Having the right tools for the job
We’ve embedded a decentralised tech stack that supports our way of working and helps to overcome some of the potential barriers we might experience being fully remote to facilitate transparency and visibility. When selecting our tech stack we looked for tools that were open source, cloud-based, fully accessible and allowed real time collaboration from different locations.
We’ve found G-suite to be great for documents and everyone being able to work in one place.

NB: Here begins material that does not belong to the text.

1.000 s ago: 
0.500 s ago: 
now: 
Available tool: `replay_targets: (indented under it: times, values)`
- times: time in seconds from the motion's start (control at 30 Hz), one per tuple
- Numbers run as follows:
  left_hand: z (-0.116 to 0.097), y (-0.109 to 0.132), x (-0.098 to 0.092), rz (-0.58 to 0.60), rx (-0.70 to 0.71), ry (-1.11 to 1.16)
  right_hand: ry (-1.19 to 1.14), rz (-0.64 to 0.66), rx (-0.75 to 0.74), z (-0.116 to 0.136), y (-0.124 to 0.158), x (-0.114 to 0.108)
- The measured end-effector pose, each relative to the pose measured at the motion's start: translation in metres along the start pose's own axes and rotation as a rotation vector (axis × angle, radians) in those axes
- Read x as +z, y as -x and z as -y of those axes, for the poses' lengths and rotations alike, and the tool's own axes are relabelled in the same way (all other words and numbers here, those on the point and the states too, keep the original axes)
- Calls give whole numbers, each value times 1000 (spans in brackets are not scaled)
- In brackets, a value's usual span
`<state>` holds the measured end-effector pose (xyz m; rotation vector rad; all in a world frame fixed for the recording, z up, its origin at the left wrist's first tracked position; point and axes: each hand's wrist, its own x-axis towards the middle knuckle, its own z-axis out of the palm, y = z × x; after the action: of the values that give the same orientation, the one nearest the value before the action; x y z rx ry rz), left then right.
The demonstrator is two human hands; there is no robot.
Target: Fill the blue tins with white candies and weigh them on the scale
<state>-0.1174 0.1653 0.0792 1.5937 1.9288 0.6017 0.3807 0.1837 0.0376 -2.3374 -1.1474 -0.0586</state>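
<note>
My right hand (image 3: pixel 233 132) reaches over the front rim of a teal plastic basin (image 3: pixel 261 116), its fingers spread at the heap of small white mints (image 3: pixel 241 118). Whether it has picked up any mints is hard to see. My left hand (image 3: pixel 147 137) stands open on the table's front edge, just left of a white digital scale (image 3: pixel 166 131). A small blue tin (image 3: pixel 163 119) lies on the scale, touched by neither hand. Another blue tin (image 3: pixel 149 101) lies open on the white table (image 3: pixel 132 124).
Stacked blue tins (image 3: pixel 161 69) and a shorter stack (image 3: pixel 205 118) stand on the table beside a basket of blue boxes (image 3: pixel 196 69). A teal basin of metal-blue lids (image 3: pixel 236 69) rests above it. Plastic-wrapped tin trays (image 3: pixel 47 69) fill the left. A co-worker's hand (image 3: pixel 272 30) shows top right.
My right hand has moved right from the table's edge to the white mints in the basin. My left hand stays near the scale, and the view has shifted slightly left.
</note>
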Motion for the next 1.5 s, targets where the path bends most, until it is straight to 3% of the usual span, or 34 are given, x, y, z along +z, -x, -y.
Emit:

It also eliminates the risk of changes getting lost when a document is forwarded via email and updated by someone but not another person. We use Miro as a brainstorming tool, enabling collaboration on bigger picture thinking. Our workflows are run on Asana allowing for synchronisation and a focus on outputs. Every objective we’re chasing quarterly is recorded here and its progress tracked. Slack is our core tool for collaboration. Projects each have their own Slack channel to keep comms really clear. We check in regularly and focus on our culture via OfficeVibe and use WorkflowMax and Xero for tracking hours and invoicing.
Enjoy the journey
As we move forward by no means have we sussed out how to do it the right way. A core theme of Objective is continual iteration and improvement. Just like how we adapted in response to Covid-19, we look to continually improve and hone our ways of working. This journey of embracing a new model that focuses less on the inputs and more on the outputs is exciting and is driving a lot of energy for us and our crew. We believe that harnessing the power of moving as one has the potential to support and aid the small and medium sized market in New Zealand and globally to find a little more of that competitive advantage when coming up against large incumbents.